Where the goal is for predictions to direct clinical decision making, a model should also be evaluated for its overall benefit on participant and healthcare outcomes; also known as its clinical utility (Localio & Goodman, 2012; Moons et al., 2009; Reilly & Evans, 2006). For example, if a model estimates a patient's outcome risk is above a certain threshold value, then the patient and their healthcare professionals may decide on some clinical action (e.g., above current clinical care), such as administering a particular treatment, monitoring strategy, or life‐style change.

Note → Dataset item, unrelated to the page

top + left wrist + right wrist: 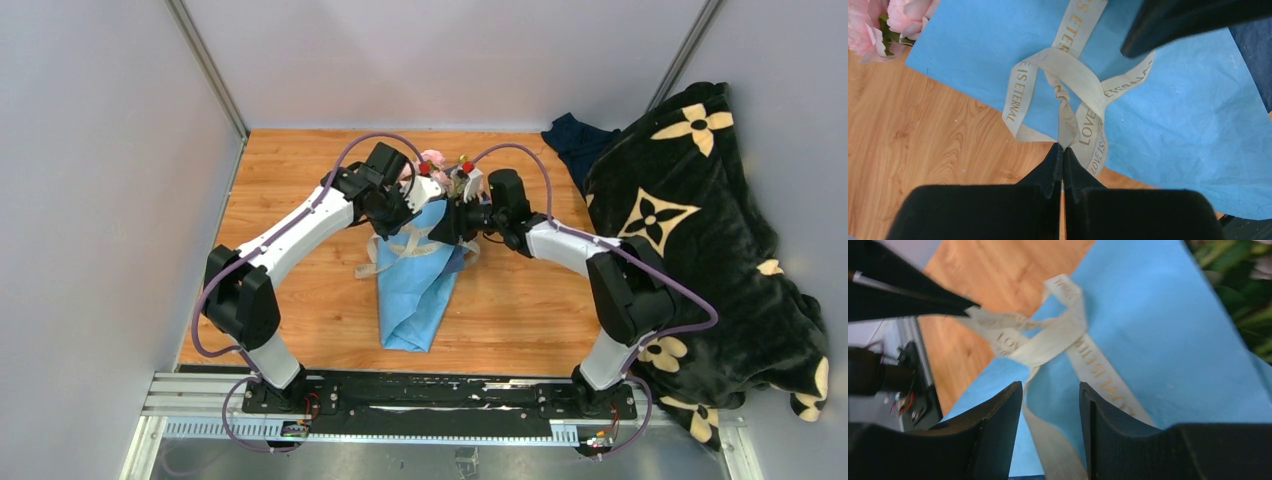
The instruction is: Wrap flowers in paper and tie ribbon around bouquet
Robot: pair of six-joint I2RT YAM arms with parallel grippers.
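- At the edge of the blue paper, my left gripper is clamped on a ribbon tail below the knot.
- My right gripper: jaws apart, a ribbon strand running between them.

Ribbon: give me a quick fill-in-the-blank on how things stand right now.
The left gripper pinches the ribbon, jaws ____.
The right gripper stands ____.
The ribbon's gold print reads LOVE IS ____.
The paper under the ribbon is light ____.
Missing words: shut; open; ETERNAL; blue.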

The clinical utility of this approach can be quantified by the net benefit, a measure that weighs the benefits (e.g., improved patient outcomes) against the harms (e.g., worse patient outcomes, additional costs) (Vickers & Elkin, 2006; Vickers et al., 2016). It requires the researchers to choose a (range of) threshold(s), at or above which there will be a clinical action. A decision curve can be used to display a model's net benefit across the range of chosen threshold values (Vickers & Elkin, 2006; Vickers et al., 2008, 2016).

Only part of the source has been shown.